DESCRIPTION

The Center for Healthy Eating and Activity Research in the Department of Pediatrics conducts various behavioral-therapy studies aiming to decrease obesity and overeating in children, adolescents, and adults. The Center also conducts community programs and provides clinical services to children, adolescents, and adults referred from the Department of Pediatrics, Gastroenterology division and other organizations.

Responsible for coordinating and managing clinical trials including providing all aspects of protocol management, including screening for patient eligibility, data collection and entry, ensuring protocol compliance,monitoring patient treatment, providing intervention and maintenance of accurate and complete clinical research files. Assist the regulatory department with Human Subjects submissions, renewals, and safety reports. Directly communicate with PIs, COIs,Project Directors, and other research staff on a regular basis, including attending weekly meetings and completion of required trainings.

MINIMUM QUALIFICATIONS

• Theoretical knowledge of biology, microbiology, social sciences, psychology, clinical sciences as typically attained by a Bachelor's degree, or an equivalent combination of education and experience.

• Experience performing clinical research duties in a clinical research environment.

• Experience using statistical software applications. Knowledge of database, word processing and spreadsheet applications such as Velos, Access, Excel and MS Word.

• Experience providing in-service training to various research personnel on protocols, processes, and procedures.

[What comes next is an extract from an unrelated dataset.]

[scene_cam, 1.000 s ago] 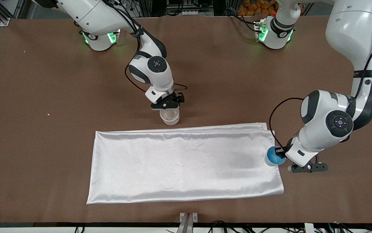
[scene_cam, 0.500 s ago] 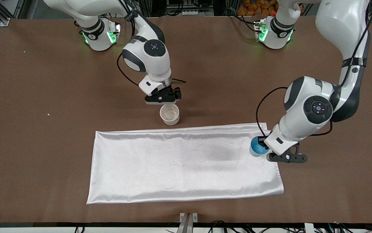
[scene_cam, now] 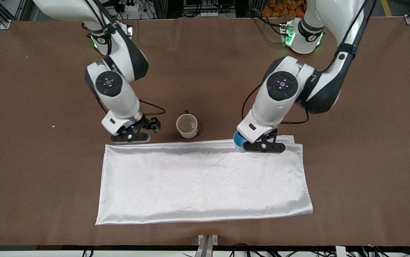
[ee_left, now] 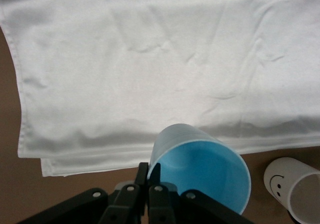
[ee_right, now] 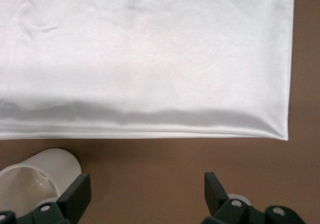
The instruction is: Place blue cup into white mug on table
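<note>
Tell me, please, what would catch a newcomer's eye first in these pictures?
The shiny white cloth spread across the brown table. Then the blue cup, clamped in the left gripper over the cloth's edge, with the white mug standing on bare table between it and the open right gripper.

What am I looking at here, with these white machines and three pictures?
Two robot arms stand at a brown table. The big picture comes from a high camera facing them; the other two come from cameras on their wrists. On the table lie a white cloth and a white mug standing just off the cloth's edge. The left gripper holds a blue cup by its rim over the cloth's edge. The right gripper is open and empty, beside the mug.
</note>
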Action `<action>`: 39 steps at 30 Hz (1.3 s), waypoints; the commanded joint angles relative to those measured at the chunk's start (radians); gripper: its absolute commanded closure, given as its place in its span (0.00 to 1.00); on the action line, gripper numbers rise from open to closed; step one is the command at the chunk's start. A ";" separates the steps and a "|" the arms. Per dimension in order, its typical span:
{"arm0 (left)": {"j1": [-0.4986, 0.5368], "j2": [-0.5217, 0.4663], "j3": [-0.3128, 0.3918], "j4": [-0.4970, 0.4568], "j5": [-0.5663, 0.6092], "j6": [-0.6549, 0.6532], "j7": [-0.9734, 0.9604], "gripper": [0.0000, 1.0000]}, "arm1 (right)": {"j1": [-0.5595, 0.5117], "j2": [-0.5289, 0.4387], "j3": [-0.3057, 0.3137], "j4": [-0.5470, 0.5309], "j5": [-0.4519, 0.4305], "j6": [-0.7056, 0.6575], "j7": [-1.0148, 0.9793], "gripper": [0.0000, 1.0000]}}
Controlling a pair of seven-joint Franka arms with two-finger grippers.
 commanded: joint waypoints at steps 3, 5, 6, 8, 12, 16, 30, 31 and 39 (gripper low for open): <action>-0.087 0.009 0.011 -0.007 0.021 0.000 -0.084 1.00 | -0.024 -0.005 -0.163 0.033 0.140 -0.038 -0.241 0.00; -0.096 0.015 0.009 -0.007 0.019 0.004 -0.087 1.00 | -0.041 -0.005 -0.171 0.029 0.142 -0.040 -0.251 0.00; -0.099 0.018 0.009 -0.007 0.019 0.004 -0.087 1.00 | -0.054 -0.005 -0.171 0.027 0.142 -0.040 -0.250 0.00; -0.119 0.023 0.009 -0.005 0.018 0.010 -0.088 1.00 | -0.074 -0.005 -0.170 0.024 0.142 -0.046 -0.251 0.00; -0.157 0.035 0.009 0.025 0.012 0.021 -0.111 1.00 | -0.085 -0.013 -0.170 0.024 0.142 -0.093 -0.256 0.00; -0.187 0.038 0.008 0.031 0.010 0.023 -0.134 1.00 | -0.107 -0.019 -0.168 0.026 0.142 -0.098 -0.258 0.00; -0.282 0.093 0.008 0.034 0.010 0.070 -0.153 1.00 | -0.185 -0.125 -0.131 0.022 0.134 -0.165 -0.259 0.00; -0.289 0.096 0.008 0.034 0.010 0.073 -0.153 1.00 | -0.188 -0.138 -0.131 0.022 0.134 -0.165 -0.259 0.00; -0.329 0.145 0.009 0.062 0.010 0.153 -0.156 1.00 | -0.199 -0.229 -0.127 0.022 0.136 -0.230 -0.282 0.00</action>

• Excellent interpersonal, as well as written and verbal communication skills (using grammatically correct written English and accurate typing) to interact with a diverse population. Excellent phone etiquette skills.

PREFERRED QUALIFICATIONS

• Certification as a Clinical Research Associate or Coordinator.
• Experience working with research bulk accounts.
• Experience with investigational drug authorization criteria.
• Knowledge of x-rays, scans, and other diagnostic procedures.
• Experience with laboratory procedures and values and experience in interpreting them to determine patient eligibility and potential toxicities.
• Experience in medical assessment and patient interviewing to determine toxicities related to protocol management.
• Experience working with FDA policies regulating clinical trials.
• Bilingual (Spanish/English).
• Experience interpreting medical charts, experience in abstracting data from medical records.
• Knowledge of National Institute of Health (NIH), Good Clinical Practice (GCP), Injury and Illness Prevention Program (IIPP), Human Resource Protection Program (HRPP), IATA Shipping of Blood Specimens, and Bloodborne Pathogens.
• Experience with clinical trials participant or study subject recruitment.
• Experience coordinating study startup activities.
• Experience completing clinical trials case report forms via hard copy and online.
• Experience working with patients/research participants/clients with autism or other disabilities.

SPECIAL CONDITIONS

• Employment is subject to a criminal background check and pre-employment physical.
• Evenings and occasional weekends will be required.
• Reliable transportation needed for occasional travel to La Jolla and San Marcos research sites.